Dr Ogdie: Exactly. If you can get someone feeling better, having less tender and swollen joints, less pain, obviously, they are going to be more productive and have just generally more quality of life.
RALN: Was there any significant difference in the numbers of patients treated with biologics versus those treated with targeted synthetic DMARDs who achieved MDA or between biologic-naive and biologic-exposed patients?
Dr Ogdie: In this particular abstract, we didn't look at people who were on a biologic and those who were on tsDMARDs, but we were mostly focused on how much they were switching medication. In some senses, it makes sense if you're not in minimal disease activity, you were more likely to switch to a different medicine.

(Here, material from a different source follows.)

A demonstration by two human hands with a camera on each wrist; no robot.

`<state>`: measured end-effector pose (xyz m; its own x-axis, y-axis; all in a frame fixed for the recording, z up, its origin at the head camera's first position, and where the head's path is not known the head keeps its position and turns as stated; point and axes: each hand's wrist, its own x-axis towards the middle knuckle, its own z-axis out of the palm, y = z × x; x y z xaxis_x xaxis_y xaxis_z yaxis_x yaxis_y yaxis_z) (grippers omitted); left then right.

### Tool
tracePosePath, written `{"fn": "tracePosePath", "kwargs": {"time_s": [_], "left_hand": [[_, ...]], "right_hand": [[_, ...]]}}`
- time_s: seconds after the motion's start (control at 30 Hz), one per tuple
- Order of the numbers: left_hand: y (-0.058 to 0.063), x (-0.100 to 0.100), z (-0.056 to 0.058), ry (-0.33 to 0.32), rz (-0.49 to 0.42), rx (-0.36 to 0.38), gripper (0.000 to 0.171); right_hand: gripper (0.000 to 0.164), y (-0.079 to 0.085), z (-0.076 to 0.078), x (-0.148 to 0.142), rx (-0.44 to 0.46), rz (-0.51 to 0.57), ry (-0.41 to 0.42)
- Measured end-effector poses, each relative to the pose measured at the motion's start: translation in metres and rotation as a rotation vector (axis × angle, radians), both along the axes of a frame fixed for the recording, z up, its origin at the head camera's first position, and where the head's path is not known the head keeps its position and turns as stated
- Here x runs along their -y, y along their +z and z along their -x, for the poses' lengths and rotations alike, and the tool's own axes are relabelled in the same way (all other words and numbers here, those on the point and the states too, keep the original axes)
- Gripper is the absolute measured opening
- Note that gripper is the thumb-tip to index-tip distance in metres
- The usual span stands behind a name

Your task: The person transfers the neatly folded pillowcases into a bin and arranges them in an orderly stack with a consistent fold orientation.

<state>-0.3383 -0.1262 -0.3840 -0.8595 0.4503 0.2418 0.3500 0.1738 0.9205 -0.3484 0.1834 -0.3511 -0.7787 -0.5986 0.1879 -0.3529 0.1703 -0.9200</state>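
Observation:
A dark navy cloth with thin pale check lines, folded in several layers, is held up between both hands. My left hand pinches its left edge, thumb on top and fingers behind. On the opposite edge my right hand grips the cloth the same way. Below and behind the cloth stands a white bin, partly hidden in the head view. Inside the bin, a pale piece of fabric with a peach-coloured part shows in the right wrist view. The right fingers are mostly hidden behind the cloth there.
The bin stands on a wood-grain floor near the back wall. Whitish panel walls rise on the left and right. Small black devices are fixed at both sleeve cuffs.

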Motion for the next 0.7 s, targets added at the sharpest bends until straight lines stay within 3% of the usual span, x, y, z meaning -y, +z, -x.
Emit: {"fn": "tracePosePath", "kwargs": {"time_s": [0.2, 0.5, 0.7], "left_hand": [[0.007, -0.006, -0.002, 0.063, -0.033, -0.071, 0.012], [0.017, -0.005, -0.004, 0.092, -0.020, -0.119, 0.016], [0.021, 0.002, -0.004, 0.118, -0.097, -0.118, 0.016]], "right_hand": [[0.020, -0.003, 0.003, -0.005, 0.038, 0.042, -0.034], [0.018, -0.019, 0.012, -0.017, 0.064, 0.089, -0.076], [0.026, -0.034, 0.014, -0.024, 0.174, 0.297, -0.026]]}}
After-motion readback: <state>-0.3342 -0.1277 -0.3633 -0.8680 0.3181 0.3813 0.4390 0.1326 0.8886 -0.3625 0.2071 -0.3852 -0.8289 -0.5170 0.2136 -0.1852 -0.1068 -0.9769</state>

Overall, we didn't focus too much on the differences of the proportions of patients achieving MDA, although there were slight differences when you looked at them side by side because this was mostly descriptive in that light. We're not directly comparing them.
RALN: I see. Ultimately, did you find an association between MDA and clinically meaningful improvement among the research participants?
Dr Ogdie: We did. One take‑home message from this particular abstract is that treat‑to‑target is meaningful. If you can get someone into minimal disease activity, it has meaningful impacts on their life.
Yet one more reason to be monitoring these aspects of their disease and tweaking the interventions to get to a point where we can get them into that low state of disease activity.
RALN: That answers my last question, which is what are the implications of this research on clinical practice?
Dr Ogdie: The implication is to use these treat‑to‑target measures. One of the things that people often in practice say is, "I don't have enough time to do this. There's too many other things that we need to do."
I agree with you. There's too many things that we have to do in these short visits, but at the same point, if we want to do something meaningful and impactful, following these measures can help with making those tweaks. This is a high yield thing to be doing in clinical practice.
RALN: It's worth your time?
Dr Ogdie: I agree. I think so.
RALN: Thanks very much. This was very interesting, and it was nice to see you again.
Dr Ogdie: Thanks so much. Nice to see you. Have a good rest of the day.